Auch in der Pressekonferenz ging das Derby weiter: „Uns hat geholfen, dass Duisburg drum herum gespielt hat“, meinte Essens Coach Frank Gentges – was EVD-Trainer Tomas Martinec stinksauer machte: „Das haben wir natürlich nicht – wir haben uns 56 Chancen erspielt.“

Das Derby war auch von Beginn eben das – ein Kampf auf Biegen und Brechen. Und als Lars Grözinger nach knapp fünf Minuten vor dem Essener Tor zu Boden ging, kurz liegen blieb, der Arm von Schiedsrichter Carsten Lenhart aber unten blieb, da brodelte es zum ersten Mal an diesem Abend in der Scania-Arena. Doch schon zu Beginn machten die Stechmücken klar, dass sie so überhaupt gar keine Lust hatten, den Punktelieferanten zu spielen. Da spielte es ihnen freilich in die Karten, dass die Füchse im ersten Drittel dreimal in Unterzahl spielen mussten. Die Füchse wiederum ließen es ordentlich krachen – entweder durch Checks von Raphael Joly auf offenem Eis oder durch Neuzugang Kevin Neumüller, der offenbar ganz genau weiß, dass die Bande nicht als Zierde dient. Die beste – und schönste – Gelegenheit hatte der immens laufstarke André Huebscher, der im vollen Lauf die Scheibe annahm, bremste, sich drehte, mit dem Rückhandschuss aber das Tor knapp verfehlte (13.).

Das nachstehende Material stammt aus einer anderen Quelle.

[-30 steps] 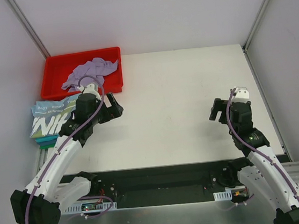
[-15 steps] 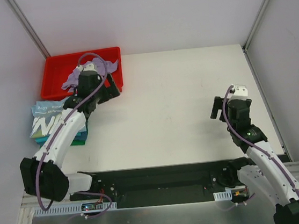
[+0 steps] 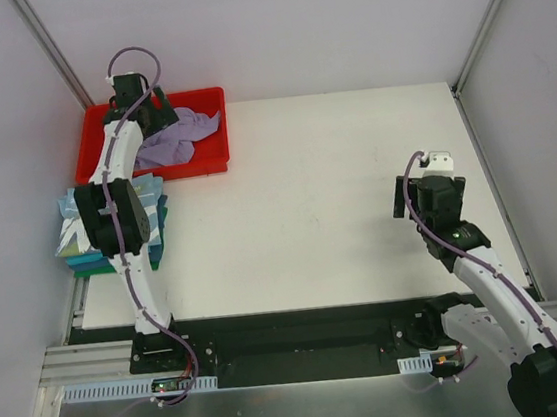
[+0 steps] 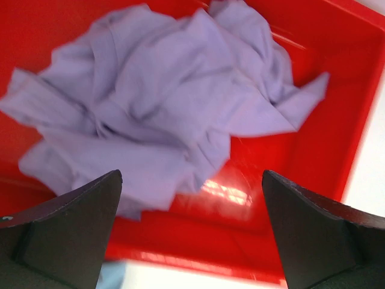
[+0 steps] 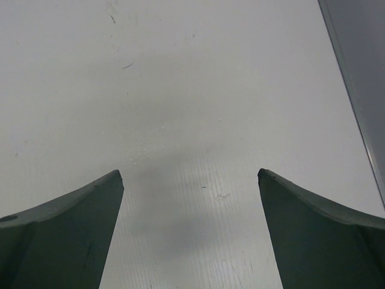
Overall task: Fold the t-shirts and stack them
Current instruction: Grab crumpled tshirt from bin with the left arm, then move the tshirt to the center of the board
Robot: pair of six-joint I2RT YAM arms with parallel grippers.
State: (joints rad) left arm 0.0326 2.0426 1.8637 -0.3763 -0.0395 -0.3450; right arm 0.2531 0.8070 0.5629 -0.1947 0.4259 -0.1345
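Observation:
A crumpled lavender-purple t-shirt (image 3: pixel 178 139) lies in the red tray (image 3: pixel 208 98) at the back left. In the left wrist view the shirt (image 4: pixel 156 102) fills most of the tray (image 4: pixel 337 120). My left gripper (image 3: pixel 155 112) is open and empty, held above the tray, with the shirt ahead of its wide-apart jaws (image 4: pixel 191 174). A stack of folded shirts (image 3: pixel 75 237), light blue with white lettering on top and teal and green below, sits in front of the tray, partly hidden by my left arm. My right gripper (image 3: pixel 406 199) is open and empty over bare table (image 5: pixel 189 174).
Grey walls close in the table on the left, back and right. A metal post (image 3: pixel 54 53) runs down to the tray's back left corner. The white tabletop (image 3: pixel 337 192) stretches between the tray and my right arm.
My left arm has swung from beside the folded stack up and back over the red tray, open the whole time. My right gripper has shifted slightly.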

Das vierte Unterzahlspiel nach fünf Minuten im Mittelabschnitt war dann aber eines zu viel. Jan Barta zog ums Tor – und brachte Essen in Führung. Die Duisburger taten sich danach schwer – auch in zwei Powerplaysituationen, fingen sich gar dabei einen Alleingang von Michal Velecky ein (29.). Wenn es bei den Stürmern nicht klappt, muss eben ein Verteidiger ran. So landete ein trockener Handgelenkschuss von Lukas Gärtner zum 1:1 im Tor (35.). Eineinhalb Minuten später klappte auch das Überzahlspiel, als Lars Grözinger einen Rebound von Raphael Joly verwertete. Und zwölf Sekunden vor der zweiten Pause hätte es gar 3:1 stehen müssen, doch Huebscher bemerkte zu spät, dass das Moskitos-Tor völlig offen stand.

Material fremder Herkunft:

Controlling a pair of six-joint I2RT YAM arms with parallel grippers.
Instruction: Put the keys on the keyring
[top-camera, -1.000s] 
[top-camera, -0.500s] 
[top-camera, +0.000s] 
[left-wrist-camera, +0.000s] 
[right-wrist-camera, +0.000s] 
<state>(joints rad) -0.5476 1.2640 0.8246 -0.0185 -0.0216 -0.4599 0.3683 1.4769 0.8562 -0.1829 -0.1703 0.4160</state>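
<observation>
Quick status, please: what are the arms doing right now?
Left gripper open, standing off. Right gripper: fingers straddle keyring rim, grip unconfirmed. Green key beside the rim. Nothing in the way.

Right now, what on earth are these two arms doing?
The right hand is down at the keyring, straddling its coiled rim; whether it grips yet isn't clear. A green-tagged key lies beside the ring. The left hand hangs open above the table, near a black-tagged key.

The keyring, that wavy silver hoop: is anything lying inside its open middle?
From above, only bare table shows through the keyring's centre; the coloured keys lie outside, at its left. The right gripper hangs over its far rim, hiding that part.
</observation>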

Der nachlässige Umgang mit Chancen rächte sich. Natürlich. In der 45. Minute versprang eine Scheibe, die beim Ex-Fuchs Coco Krämer landete. Der drehte sich, zog ab und glich aus. Danach ließ der EVD zu viele Chancen liegen, alleine auch vier in der folgenden torlosen Verlängerung. So kam es, wie es kommen musste: Im Penaltyschießen entschied Michael Velecky die Partie für Essen.

Tore: 0:1 (25:34) Barta (Klingsporn/5-4), 1:1 (34:06) Gärtner (Huebscher), 2:1 (35:48) Grözinger (Joly, Huebscher/5-4), 2:2 (44:54) Krämer (Schneider), 2:3 (65:00) Velecky (entscheidender Penalty). Strafen: Duisburg 14, Essen 10. Zuschauer: 1810.